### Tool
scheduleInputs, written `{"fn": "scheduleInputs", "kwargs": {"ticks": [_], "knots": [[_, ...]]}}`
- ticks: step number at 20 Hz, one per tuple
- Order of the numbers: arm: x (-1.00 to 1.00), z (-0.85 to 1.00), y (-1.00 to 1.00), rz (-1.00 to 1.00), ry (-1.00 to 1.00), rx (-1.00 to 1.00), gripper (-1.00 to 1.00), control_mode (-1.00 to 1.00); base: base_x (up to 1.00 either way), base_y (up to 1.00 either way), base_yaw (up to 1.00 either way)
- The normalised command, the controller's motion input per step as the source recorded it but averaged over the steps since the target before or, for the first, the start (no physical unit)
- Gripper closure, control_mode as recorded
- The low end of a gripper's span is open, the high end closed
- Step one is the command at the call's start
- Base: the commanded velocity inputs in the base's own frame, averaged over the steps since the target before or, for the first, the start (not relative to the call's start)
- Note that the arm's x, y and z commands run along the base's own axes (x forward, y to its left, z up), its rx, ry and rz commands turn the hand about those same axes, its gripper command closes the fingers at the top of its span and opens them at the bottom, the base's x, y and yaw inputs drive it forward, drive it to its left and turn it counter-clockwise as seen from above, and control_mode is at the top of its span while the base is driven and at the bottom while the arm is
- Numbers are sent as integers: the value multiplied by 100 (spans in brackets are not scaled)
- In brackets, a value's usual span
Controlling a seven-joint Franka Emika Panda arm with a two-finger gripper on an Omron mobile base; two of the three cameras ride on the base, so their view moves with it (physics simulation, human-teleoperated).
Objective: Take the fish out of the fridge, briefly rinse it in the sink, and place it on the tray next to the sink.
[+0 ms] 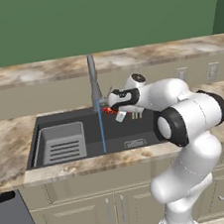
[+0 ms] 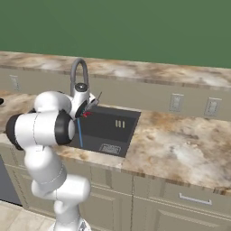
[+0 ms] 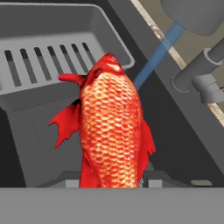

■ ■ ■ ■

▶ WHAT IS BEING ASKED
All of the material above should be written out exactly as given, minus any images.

▶ RESPONSE BELOW
### Tool
scheduleInputs, written `{"fn": "scheduleInputs", "kwargs": {"ticks": [_], "knots": [[_, ...]]}}`
- ticks: step number at 20 Hz, one per tuple
- Order of the numbers: arm: x (-1.00 to 1.00), z (-0.85 to 1.00), y (-1.00 to 1.00), rz (-1.00 to 1.00), ry (-1.00 to 1.00), rx (-1.00 to 1.00), gripper (-1.00 to 1.00), control_mode (-1.00 to 1.00); base: base_x (up to 1.00 either way), base_y (up to 1.00 either way), base_yaw (up to 1.00 either way)
- The normalised command, the controller's motion input per step as the source recorded it but averaged over the steps since the target before or, for the first, the start (no physical unit)
- Gripper closure, control_mode as recorded
- The low end of a gripper's span is open, the high end closed
- Step one is the command at the call's start
- Base: the commanded velocity inputs in the base's own frame, averaged over the steps since the target before or, for the first, the start (not relative to the call's start)
- Note that the arm's x, y and z commands run along the base's own axes (x forward, y to its left, z up), its rx, ry and rz commands turn the hand about those same axes, its gripper command closes the fingers at the top of its span and opens them at the bottom, the base's x, y and yaw inputs drive it forward, drive it to its left and turn it counter-clockwise as seen from above, and control_mode is at the top of its span while the base is driven and at the bottom while the arm is
- Numbers are sent as integers: the value multiplied by 100 (spans in brackets are not scaled)
- In brackets, a value's usual span
Controlling a seven-joint Franka Emika Panda arm with a two-finger gripper on an Omron mobile base; two of the three cameras ride on the base, so their view moves with it (physics simulation, human-teleoperated).
Objective: Take the fish out of the fridge, briefly rinse it in the sink, and place it on the tray next to the sink.
[+0 ms] 
[+0 ms] 
[+0 ms] 

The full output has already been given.